Mes questions au Conseil fédéral sont donc les suivantes :
1. Le recours à l'aide sociale a-t-il été chiffré pour l'année 2020 au sein de chaque canton ?
2. Quelle en est l'évolution par rapport à 2019 ?
3. Qui sont les personnes ayant dû faire nouvellement appel à l'aide sociale durant l'année 2020 en raison de la crise ? (Àge, genre, type de profession, statut social)
4. Quelle part de soutien financier les organisations caritatives ont-elles dû assumer en plus de l'aide cantonale ?
Begründung
Selon l'OFS, la pauvreté concernait 660 000 personnes Suisse en 2018 et 500 000 autres se trouvaient juste au-dessus du seuil de pauvreté. Compte tenu de l'évolution du marché du travail durant l'année 2020 et des sombres prévisions économiques, la situation de la pauvreté devrait inévitablement s'aggraver.
Les personnes en situation d'emploi précaire sont particulièrement touchées par les conséquences économiques de la crise du Covid. Plus de 5 % des employés en Suisse travaillaient sur appel en 2019, soit l'équivalent de 195 000 personnes. Dans le contexte de la crise, beaucoup d'entre eux n'ont eu que peu ou pas d'engagement professionnel. En 2019, 372 000 personnes exerçaient plusieurs emplois pour joindre les deux bouts, les femmes étant nettement plus touchées que les hommes (10,7 % contre 6,1 %).
Les femmes, ainsi que les personnes qui travaillent dans le secteur des bas salaires et à temps partiel, sont les grandes perdantes de la crise du Covid. Leur emploi a été supprimé plus rapidement ou elles ont été mises au chômage partiel - avec pour conséquence que leurs revenus ne suffisent plus à vivre en raison de la baisse de 20 % de leur salaires.
D'autres personnes passent également entre les mailles du filet social (personnes ayant un statut de séjour incertain) ou n'ont pas droit à l'aide de l'État (personnes sans-papiers) qui recourent alors à des organisations de soutien privées alimentées par les dons.

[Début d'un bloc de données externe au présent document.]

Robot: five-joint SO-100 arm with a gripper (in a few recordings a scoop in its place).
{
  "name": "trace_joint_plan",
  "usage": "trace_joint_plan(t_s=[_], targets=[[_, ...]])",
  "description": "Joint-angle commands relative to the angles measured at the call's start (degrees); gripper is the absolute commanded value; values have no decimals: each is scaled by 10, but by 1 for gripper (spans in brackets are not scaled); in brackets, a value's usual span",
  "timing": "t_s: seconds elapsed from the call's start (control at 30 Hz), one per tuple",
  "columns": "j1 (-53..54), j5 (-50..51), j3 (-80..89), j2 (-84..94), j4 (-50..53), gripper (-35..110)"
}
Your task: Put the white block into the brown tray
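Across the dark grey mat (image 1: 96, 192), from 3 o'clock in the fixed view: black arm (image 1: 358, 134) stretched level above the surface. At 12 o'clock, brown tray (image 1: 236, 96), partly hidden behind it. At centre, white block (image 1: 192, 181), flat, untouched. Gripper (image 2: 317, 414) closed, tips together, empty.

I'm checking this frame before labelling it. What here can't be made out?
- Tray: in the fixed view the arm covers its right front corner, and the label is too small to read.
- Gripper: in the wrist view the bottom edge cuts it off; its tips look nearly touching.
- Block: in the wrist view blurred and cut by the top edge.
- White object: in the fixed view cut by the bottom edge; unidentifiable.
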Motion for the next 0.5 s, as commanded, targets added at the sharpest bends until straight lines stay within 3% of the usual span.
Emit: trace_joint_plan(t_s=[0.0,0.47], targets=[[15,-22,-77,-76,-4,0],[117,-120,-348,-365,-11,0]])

Stellungnahme des Bundesrates
L'Office fédéral de la statistique (OFS) a publié les données de l'aide sociale pour l'année 2019 le 22 décembre 2020. À ce stade, la statistique de l'aide sociale de l'OFS ne permet pas encore de tirer de conclusions quant aux possibles conséquences de la crise du COVID-19 sur l'aide sociale. Les données de l'année 2020 paraîtront en décembre 2021. Le temps requis pour traiter ces données est incontournable, car la statistique de l'aide sociale résulte d'un relevé annuel. Le projet mené actuellement en collaboration avec les cantons pour moderniser cette statistique vise à mettre en place un relevé mensuel.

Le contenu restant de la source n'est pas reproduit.